Studna :: Study of Nucleic Acids regions
 
Bioplexity / Martin Saturka
(Studna version: 2.0)
 
 
 
Introduction

The analysis tool is made for search of sequence patterns. Tailored tool scripts make the tasks easy for genome parts that are upstream to genes. Such chromosome regions are of great interest since they contain expression regulatory sequences, such as promoters. Specific proteins bind to them and regulate gene expression.

DNA forms double helix with approximately 10 nucleotides per one turn of the helix. Thus, DNA binding proteins can 'see' both continual, usually 6 to 8 base pairs, oligonucleotide sequences, and short separated sequences with distances reflecting the turns of DNA double helix topology.

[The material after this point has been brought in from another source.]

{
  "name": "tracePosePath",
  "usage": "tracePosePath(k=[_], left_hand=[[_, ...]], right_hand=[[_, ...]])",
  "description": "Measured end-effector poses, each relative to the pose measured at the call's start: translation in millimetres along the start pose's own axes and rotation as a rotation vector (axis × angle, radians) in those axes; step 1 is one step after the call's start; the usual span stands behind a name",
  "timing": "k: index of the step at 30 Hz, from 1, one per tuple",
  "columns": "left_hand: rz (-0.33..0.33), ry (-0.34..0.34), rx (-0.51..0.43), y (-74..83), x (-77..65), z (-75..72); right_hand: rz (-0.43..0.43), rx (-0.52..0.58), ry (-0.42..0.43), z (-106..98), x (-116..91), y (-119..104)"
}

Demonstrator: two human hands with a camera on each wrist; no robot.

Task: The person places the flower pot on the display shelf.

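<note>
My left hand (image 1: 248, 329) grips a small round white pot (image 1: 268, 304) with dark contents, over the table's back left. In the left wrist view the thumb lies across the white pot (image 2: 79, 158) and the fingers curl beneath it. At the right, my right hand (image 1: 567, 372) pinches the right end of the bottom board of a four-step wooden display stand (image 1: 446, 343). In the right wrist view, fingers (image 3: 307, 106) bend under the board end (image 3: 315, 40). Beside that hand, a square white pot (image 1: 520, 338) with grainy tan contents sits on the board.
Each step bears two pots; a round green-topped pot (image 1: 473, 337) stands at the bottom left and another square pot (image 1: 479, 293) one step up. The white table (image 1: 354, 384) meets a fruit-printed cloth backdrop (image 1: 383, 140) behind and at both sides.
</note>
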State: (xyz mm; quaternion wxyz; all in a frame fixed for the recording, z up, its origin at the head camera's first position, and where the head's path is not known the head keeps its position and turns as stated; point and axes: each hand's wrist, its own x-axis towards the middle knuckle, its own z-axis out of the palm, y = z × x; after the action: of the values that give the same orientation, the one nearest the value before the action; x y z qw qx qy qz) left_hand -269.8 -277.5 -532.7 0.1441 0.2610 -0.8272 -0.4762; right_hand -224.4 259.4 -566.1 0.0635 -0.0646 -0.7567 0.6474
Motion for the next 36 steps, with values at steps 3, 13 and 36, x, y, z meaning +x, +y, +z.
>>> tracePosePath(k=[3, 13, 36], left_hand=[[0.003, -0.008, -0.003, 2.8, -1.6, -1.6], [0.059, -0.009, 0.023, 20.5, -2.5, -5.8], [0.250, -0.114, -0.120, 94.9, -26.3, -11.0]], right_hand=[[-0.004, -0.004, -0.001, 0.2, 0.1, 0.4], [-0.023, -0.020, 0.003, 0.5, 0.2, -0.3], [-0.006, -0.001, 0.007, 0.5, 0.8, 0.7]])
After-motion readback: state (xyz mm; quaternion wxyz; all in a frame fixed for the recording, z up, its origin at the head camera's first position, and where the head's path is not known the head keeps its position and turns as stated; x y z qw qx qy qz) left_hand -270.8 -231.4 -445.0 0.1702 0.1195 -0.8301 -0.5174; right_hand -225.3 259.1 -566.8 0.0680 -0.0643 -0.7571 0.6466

Strands of the DNA double helix are in antiparallel orientation, with genes positioned 'randomly' according to both directions. Thus, regions upstream to genes are located either before or after gene locations, respectively, when we go along chromosomes. In fact, some regulatory sequences are located in other places as well, still the most important ones can be usually found upstream (and near downstream that is covered by Studna tools as well) to genes.

 
Description

The core of the tool consists of six perl scripts. First, they produce upstream sequences out of available data banks. Second, they make selection of and analysis on requested genes. Third, they help to grasp analysis results. The scripts are:

  • studna-red
  • studna-green
  • studna-yellow
  • studna-blue
  • studna-view
     - result visualization

Red script is for reduction of genes data (gene2refseq.gz, gene_info.gz, available at the NCBI site, see download section below) of selected species into a suitable source, i.e. SQLite database, of gene information of a selected species.

Green script is for growing up of chromosomal files with upstream sequences. It reads sequences of assembled chromosomes (look at download section) and fills the database file with one sequence pair for each gene, longer upstream (-m ... -1) and shorter downstream (1 ... n) sequences. (Remember, there is no 0 indexed position.)

Yellow script is for yield of specific parts of specific upstream sequences. The yellow script produce 'Fasta' formated files, one for each gene group, according to descriptive configuration files. It takes the sequences from files generated by green script with a help of output of red script.

Blue script is for taking blueprint of provided sequence groups. The blue script is the heart of Studna tool. It counts separated tuple pairs occuring in the provided sequences. It is an important pattern motif with respect to DNA binding proteins and hence to gene expression regulation, see introduction section above. The sequences are taken in groups: each file is for one group. The counting comprises possible mismatches of sequence motifs.

Mismatch:  Each occurence of a tuple pair is counted not only in its own counter, but in counters of similar tuple pairs as well. Similar tuple pairs are those with maximally one mismatch in each tuple. Thus, there are three counters for each tuple pairs: one for no mismatch occurences, one for occurences with maximally one mistake, and one with maximally two mistakes (one in each tuple).

View script is for result visualization. Results of blue script is are tables with columns for values of zero, one, and two maximal mismatches, and with rows for tuple pairs. The amount of rows is 4 power sum of tuple lengths. Currently, 4+4 and 3+3 tuple pairs are supported. The results are stored in a simple formatted tables, so that it can be easily read in e.g. R statistics system. Estimations of count probabilities are provided as well. The View script can support result understanding and next explorations.

The tool contains exemplary running of the scripts. They are named 'studna-color.sh' for respective colors. Explanations of particular options are given in the run files.

The main task for many research deals in bioinformatics is work on human data. Thus, this tool was tested primarily on freely available human sequence data, hence it is our main data source. It was tested on data / chromosomes of several other species as well. Do not hesitate to contact us if you encounter any new requirements for processing upstream sequences by this tool.

 
Download

The complete tool, i.e. scripts, documentation, and exemplary usage runs, can be downloaded from www.bioplexity.org site. Have a look at the analysis section of the Bioplexity web site.

Sequenced chromosomes and gene location data can be downloaded from NCBI site, there are some mirrors as well. H. sapiens chromosome sequences are stored at /genomes/H_sapiens directory. Gene data are stored at /gene/DATA directory.

 
Support

Professional support for this software is available online. More information can be found at Bioplexity support pages. Research questions can be targeted directly to Martin Saturka, you can send emails to kvutza(at)gmail.com personal address.

 
License

Author of the Studna tool is Martin Saturka. The code is distributed under the MIT/X license. In short, it means it is freely available. You can both use and distribute this software. The tool is provided as is, without any warranties, and with the best hope it is a useful utility.